A federal judge in Arkansas blocked the execution of eight inmates expected to be killed over a period of 11 days. The state is racing against the clock to beat the expiration date of a lethal injection drug, and planned to begin executions Monday (April 17), reports NBC News.
But U.S. District Judge Kristine Baker issued an injunction Saturday (April 15), amid arguments that the lethal injection cocktail may not work, and could therefore amount to “cruel and unusual punishment.”
“The state of Arkansas does not intend to torture plaintiffs to death," Baker wrote in her 101-page decision. "However, the Eighth Amendment’s prohibition of cruel and unusual punishment is not limited to inherently barbaric punishments. A condemned prisoner can successfully challenge the method of his or her execution by showing that the state’s method 'creates a demonstrated risk of severe pain' and 'the risk is substantial when compared to the known and available alternatives.'"
The inmates are challenging the planned execution method, and claim that the scheduling of back-to-back executions widen the probability of potential mistakes.
The anesthetic midazolam — which is used to render inmates unconscious before they are injected with vercuronium bromide to suppress breathing, and finally potassium chloride to stop the heart — has botched executions before, defense lawyers pointed out.
The state’s drug supply is set to expire at the end of April. "The unnecessarily compressed execution schedule using the risky drug midazolam denies prisoners their right to be free from the risk of torture," said lawyer John C. Williams. ”We are calling on state officials to accept the federal court's decision, cancel the frantic execution schedule, and propose a legal and humane method to carry out its executions."
According to The Guardian, the condemned inmates have all been convicted of murder, with some suffering from intellectual disabilities, bipolar disorder and paranoid schizophrenia.
Arkansas Attorney General Leslie Rutledge is planning to appeal Baker’s decision. “It is unfortunate that a U.S. district judge has chosen to side with the convicted prisoners in one of their many last-minute attempts to delay justice," Judd Deere, a spokesman for Rutledge said in a statement. "This decision is significantly out of step with precedent from the Eighth Circuit and the U.S. Supreme Court."
Baker’s ruling added to a list of roadblocks for the state, following a stay of execution of another inmate, 24 hours earlier. Additionally, Judge Wendell Griffen of the Pulaski County Circuit Court issued a restraining order on forthcoming executions, after a drug supplier filed a complaint accusing the Arkansas Department of Corrections of failing to disclose the “intended purpose” upon purchasing 10 boxes of the drug, vecuronium bromide. The complaint was later dropped with the company noting that the restraining order was no longer needed after Baker’s order.

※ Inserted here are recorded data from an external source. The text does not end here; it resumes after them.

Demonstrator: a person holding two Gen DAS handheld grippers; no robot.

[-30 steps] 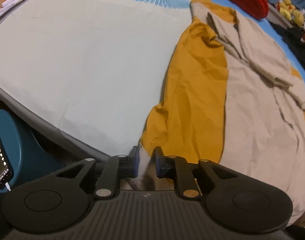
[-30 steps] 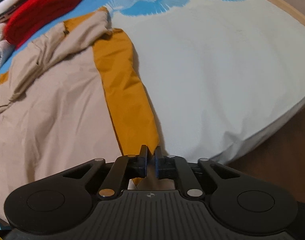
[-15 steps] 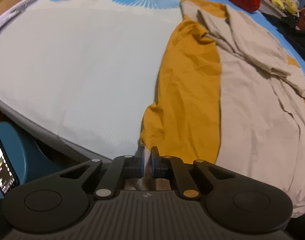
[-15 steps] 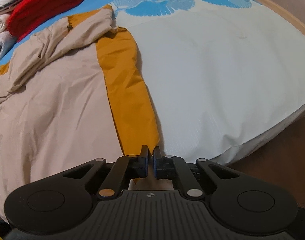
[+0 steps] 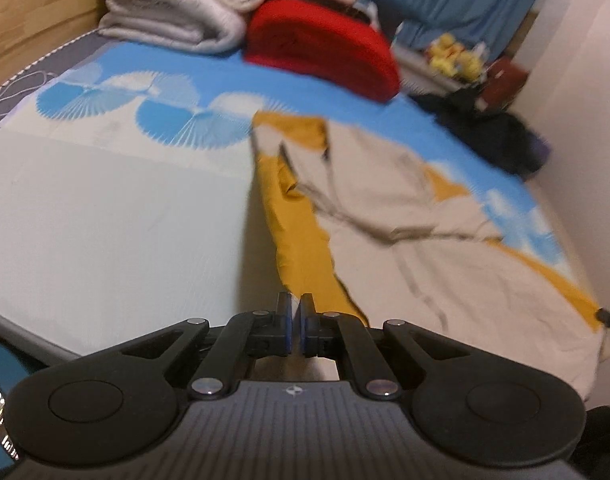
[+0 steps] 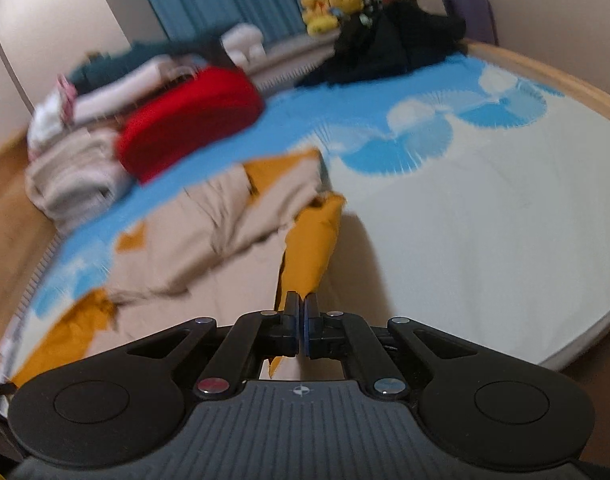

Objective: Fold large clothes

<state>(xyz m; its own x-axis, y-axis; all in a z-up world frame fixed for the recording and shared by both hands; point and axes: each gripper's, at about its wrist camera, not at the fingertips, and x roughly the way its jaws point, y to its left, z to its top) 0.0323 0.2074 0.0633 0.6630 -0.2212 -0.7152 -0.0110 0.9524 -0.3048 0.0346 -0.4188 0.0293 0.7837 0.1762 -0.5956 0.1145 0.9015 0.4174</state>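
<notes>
Garment [image 5: 405, 240]: large, beige with mustard-yellow side panels, lay spread on the bed [image 5: 105, 220], hem end nearest the cameras, sleeves gathered across the middle.

Left tongs [image 5: 294, 314]: clenched on the near hem corner, mustard cloth rising to the pads.

Right tongs [image 6: 302, 316]: clenched on the opposite hem corner, yellow panel draped up from the bed.

Step in hand, by judgement: raising the hem to fold it toward the collar. Advised: keep both corners level and evenly apart, hold the edge taut, carry it straight over the sleeves, let go only once it lies flat.

Surroundings: red cushion [image 5: 325, 48], folded white blankets [image 5: 177, 8], yellow plush toys [image 6: 329, 6].
</notes>
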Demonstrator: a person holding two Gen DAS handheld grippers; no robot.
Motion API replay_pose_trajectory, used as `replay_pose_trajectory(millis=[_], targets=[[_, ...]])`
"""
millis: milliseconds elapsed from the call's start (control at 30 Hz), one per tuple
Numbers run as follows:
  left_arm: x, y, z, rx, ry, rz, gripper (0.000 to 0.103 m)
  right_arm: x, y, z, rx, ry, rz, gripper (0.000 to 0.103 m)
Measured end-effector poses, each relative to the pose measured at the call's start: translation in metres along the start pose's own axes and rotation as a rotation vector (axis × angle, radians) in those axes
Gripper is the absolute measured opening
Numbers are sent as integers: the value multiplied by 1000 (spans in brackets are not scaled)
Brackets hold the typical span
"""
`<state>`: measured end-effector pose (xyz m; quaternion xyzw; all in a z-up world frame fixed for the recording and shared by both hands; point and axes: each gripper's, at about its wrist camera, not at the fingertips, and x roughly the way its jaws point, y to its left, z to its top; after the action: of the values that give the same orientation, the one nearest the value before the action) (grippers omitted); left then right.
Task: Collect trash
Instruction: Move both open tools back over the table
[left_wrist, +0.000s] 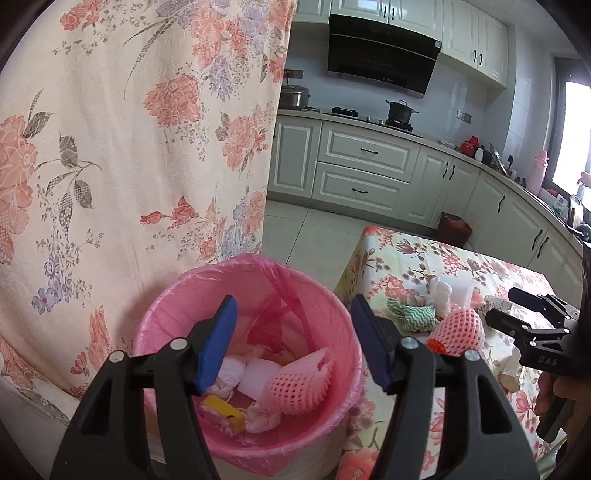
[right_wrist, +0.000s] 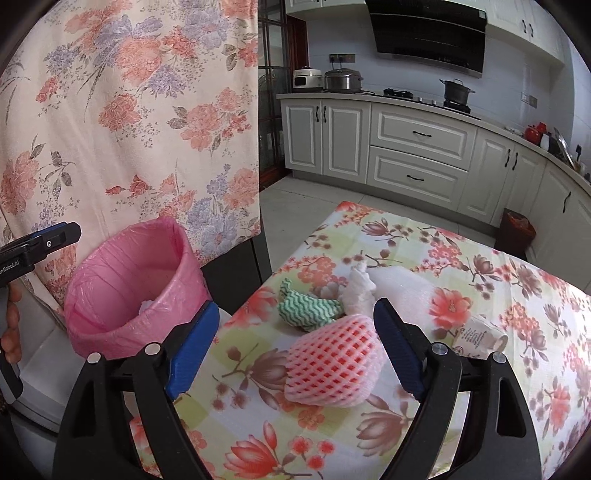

While the state hasn’t carried out an execution since 2005, Arkansas Gov. Asa Hutchinson said in a statement that he was “fully aware” that scheduling the eight executions would “trigger both the individual clemency hearings and separate court reviews on varying claims by the death row inmates.”
"I understand how difficult this is on the victims' families, and my heart goes out to them as they once again deal with the continued court review,” the Republican governor explained. “However, the last minute court reviews are all part of the difficult process of death penalty cases."